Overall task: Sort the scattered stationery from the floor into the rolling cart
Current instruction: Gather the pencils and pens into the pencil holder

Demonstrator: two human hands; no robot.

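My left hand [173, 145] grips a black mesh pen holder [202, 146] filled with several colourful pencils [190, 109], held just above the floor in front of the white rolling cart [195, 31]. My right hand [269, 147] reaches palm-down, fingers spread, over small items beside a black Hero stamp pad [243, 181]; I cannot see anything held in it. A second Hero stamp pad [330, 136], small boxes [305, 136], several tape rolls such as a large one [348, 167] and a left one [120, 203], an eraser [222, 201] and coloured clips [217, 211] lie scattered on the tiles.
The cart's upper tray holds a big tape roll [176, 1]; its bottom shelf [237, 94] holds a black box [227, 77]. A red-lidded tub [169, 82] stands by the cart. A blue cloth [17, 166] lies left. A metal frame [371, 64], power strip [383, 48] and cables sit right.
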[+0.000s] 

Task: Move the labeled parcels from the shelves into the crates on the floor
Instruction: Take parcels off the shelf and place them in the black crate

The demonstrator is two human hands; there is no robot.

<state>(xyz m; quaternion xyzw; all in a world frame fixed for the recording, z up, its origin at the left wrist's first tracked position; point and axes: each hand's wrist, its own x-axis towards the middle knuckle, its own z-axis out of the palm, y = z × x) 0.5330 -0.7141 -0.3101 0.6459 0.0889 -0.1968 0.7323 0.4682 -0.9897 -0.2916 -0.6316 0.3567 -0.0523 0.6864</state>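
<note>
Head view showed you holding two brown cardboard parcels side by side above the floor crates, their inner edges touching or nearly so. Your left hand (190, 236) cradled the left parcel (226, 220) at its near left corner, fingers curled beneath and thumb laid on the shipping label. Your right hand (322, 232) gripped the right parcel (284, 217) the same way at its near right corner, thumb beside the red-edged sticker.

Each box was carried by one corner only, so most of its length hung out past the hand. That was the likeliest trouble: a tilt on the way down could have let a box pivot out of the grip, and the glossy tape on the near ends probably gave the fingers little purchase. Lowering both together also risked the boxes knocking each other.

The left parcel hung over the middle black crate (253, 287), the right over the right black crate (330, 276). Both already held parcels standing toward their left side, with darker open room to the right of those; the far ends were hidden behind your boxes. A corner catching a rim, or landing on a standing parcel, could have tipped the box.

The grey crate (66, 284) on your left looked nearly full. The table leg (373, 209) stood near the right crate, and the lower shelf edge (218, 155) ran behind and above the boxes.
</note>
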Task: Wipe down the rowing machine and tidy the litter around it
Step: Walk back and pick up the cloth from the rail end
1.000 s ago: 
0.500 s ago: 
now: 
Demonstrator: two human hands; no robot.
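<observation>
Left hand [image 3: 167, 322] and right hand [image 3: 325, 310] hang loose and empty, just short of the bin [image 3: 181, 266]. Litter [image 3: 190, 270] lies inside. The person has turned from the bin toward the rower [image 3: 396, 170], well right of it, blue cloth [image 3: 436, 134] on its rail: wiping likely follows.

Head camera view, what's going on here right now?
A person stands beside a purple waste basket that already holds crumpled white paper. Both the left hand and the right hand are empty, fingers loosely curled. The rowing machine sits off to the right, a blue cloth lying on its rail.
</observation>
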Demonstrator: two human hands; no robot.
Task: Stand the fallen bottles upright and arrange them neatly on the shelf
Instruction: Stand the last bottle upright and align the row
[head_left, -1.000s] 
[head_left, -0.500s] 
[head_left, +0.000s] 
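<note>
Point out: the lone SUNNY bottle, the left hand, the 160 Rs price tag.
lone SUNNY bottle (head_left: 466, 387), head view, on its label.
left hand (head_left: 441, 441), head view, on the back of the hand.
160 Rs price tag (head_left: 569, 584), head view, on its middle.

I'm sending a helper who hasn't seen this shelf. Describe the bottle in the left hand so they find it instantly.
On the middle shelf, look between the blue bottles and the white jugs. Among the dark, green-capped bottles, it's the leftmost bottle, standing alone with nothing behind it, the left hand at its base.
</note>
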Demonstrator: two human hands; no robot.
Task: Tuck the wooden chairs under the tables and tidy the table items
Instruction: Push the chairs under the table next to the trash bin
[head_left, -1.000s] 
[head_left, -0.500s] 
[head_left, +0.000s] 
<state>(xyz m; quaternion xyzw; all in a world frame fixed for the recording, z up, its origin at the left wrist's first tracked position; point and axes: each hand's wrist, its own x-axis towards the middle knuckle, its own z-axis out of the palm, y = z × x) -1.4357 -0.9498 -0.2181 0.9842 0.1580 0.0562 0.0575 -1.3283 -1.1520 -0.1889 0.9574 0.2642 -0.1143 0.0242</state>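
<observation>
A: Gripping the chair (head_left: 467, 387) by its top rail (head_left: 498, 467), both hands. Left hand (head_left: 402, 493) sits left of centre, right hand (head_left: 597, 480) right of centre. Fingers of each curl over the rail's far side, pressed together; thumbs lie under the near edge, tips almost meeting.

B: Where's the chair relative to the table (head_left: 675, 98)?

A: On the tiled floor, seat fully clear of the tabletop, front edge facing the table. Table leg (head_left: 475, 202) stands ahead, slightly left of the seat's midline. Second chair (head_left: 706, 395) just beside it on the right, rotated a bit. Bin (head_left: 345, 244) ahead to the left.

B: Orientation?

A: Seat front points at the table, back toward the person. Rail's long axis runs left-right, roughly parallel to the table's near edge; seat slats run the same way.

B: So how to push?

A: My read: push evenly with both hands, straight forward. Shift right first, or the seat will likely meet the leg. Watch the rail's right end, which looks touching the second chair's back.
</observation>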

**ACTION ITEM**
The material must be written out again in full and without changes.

**ANSWER TO THE EXERCISE**
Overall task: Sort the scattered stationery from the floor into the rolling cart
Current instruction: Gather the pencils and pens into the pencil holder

Demonstrator: two human hands; no robot.

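My left hand [173, 145] grips a black mesh pen holder [202, 146] filled with several colourful pencils [190, 109], held just above the floor in front of the white rolling cart [195, 31]. My right hand [269, 147] reaches palm-down, fingers spread, over small items beside a black Hero stamp pad [243, 181]; I cannot see anything held in it. A second Hero stamp pad [330, 136], small boxes [305, 136], several tape rolls such as a large one [348, 167] and a left one [120, 203], an eraser [222, 201] and coloured clips [217, 211] lie scattered on the tiles.
The cart's upper tray holds a big tape roll [176, 1]; its bottom shelf [237, 94] holds a black box [227, 77]. A red-lidded tub [169, 82] stands by the cart. A blue cloth [17, 166] lies left. A metal frame [371, 64], power strip [383, 48] and cables sit right.
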[+0.000s] 

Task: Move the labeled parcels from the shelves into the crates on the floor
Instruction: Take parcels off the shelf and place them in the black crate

The demonstrator is two human hands; there is no robot.

<state>(xyz m; quaternion xyzw; all in a world frame fixed for the recording, z up, its origin at the left wrist's first tracked position; point and axes: each hand's wrist, its own x-axis towards the middle knuckle, its own z-axis out of the palm, y = z × x) 0.5330 -0.7141 -0.3101 0.6459 0.0889 -0.1968 0.7323 0.4682 -0.9897 -0.2916 -0.6316 0.3567 -0.0523 0.6864</state>
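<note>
Head view showed you holding two brown cardboard parcels side by side above the floor crates, their inner edges touching or nearly so. Your left hand (190, 236) cradled the left parcel (226, 220) at its near left corner, fingers curled beneath and thumb laid on the shipping label. Your right hand (322, 232) gripped the right parcel (284, 217) the same way at its near right corner, thumb beside the red-edged sticker.

Each box was carried by one corner only, so most of its length hung out past the hand. That was the likeliest trouble: a tilt on the way down could have let a box pivot out of the grip, and the glossy tape on the near ends probably gave the fingers little purchase. Lowering both together also risked the boxes knocking each other.

The left parcel hung over the middle black crate (253, 287), the right over the right black crate (330, 276). Both already held parcels standing toward their left side, with darker open room to the right of those; the far ends were hidden behind your boxes. A corner catching a rim, or landing on a standing parcel, could have tipped the box.

The grey crate (66, 284) on your left looked nearly full. The table leg (373, 209) stood near the right crate, and the lower shelf edge (218, 155) ran behind and above the boxes.
</note>
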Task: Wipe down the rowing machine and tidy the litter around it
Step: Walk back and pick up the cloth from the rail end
1.000 s ago: 
0.500 s ago: 
now: 
Demonstrator: two human hands; no robot.
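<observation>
Left hand [image 3: 167, 322] and right hand [image 3: 325, 310] hang loose and empty, just short of the bin [image 3: 181, 266]. Litter [image 3: 190, 270] lies inside. The person has turned from the bin toward the rower [image 3: 396, 170], well right of it, blue cloth [image 3: 436, 134] on its rail: wiping likely follows.

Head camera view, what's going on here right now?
A person stands beside a purple waste basket that already holds crumpled white paper. Both the left hand and the right hand are empty, fingers loosely curled. The rowing machine sits off to the right, a blue cloth lying on its rail.
</observation>
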Demonstrator: two human hands; no robot.
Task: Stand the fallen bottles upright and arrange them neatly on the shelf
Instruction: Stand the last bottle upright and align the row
[head_left, -1.000s] 
[head_left, -0.500s] 
[head_left, +0.000s] 
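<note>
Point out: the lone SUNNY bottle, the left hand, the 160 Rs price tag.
lone SUNNY bottle (head_left: 466, 387), head view, on its label.
left hand (head_left: 441, 441), head view, on the back of the hand.
160 Rs price tag (head_left: 569, 584), head view, on its middle.

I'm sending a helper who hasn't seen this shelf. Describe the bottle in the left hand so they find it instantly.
On the middle shelf, look between the blue bottles and the white jugs. Among the dark, green-capped bottles, it's the leftmost bottle, standing alone with nothing behind it, the left hand at its base.
</note>
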Demonstrator: two human hands; no robot.
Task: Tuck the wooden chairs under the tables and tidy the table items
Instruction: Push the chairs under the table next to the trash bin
[head_left, -1.000s] 
[head_left, -0.500s] 
[head_left, +0.000s] 
<state>(xyz m; quaternion xyzw; all in a world frame fixed for the recording, z up, its origin at the left wrist's first tracked position; point and axes: each hand's wrist, its own x-axis towards the middle knuckle, its own z-axis out of the palm, y = z × x) -1.4357 -0.9498 -0.2181 0.9842 0.1580 0.0562 0.0575 -1.3283 -1.1520 -0.1889 0.9574 0.2642 -0.1143 0.0242</state>
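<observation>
A: Gripping the chair (head_left: 467, 387) by its top rail (head_left: 498, 467), both hands. Left hand (head_left: 402, 493) sits left of centre, right hand (head_left: 597, 480) right of centre. Fingers of each curl over the rail's far side, pressed together; thumbs lie under the near edge, tips almost meeting.

B: Where's the chair relative to the table (head_left: 675, 98)?

A: On the tiled floor, seat fully clear of the tabletop, front edge facing the table. Table leg (head_left: 475, 202) stands ahead, slightly left of the seat's midline. Second chair (head_left: 706, 395) just beside it on the right, rotated a bit. Bin (head_left: 345, 244) ahead to the left.

B: Orientation?

A: Seat front points at the table, back toward the person. Rail's long axis runs left-right, roughly parallel to the table's near edge; seat slats run the same way.

B: So how to push?

A: My read: push evenly with both hands, straight forward. Shift right first, or the seat will likely meet the leg. Watch the rail's right end, which looks touching the second chair's back.
</observation>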

The answer given above is complete as it stands.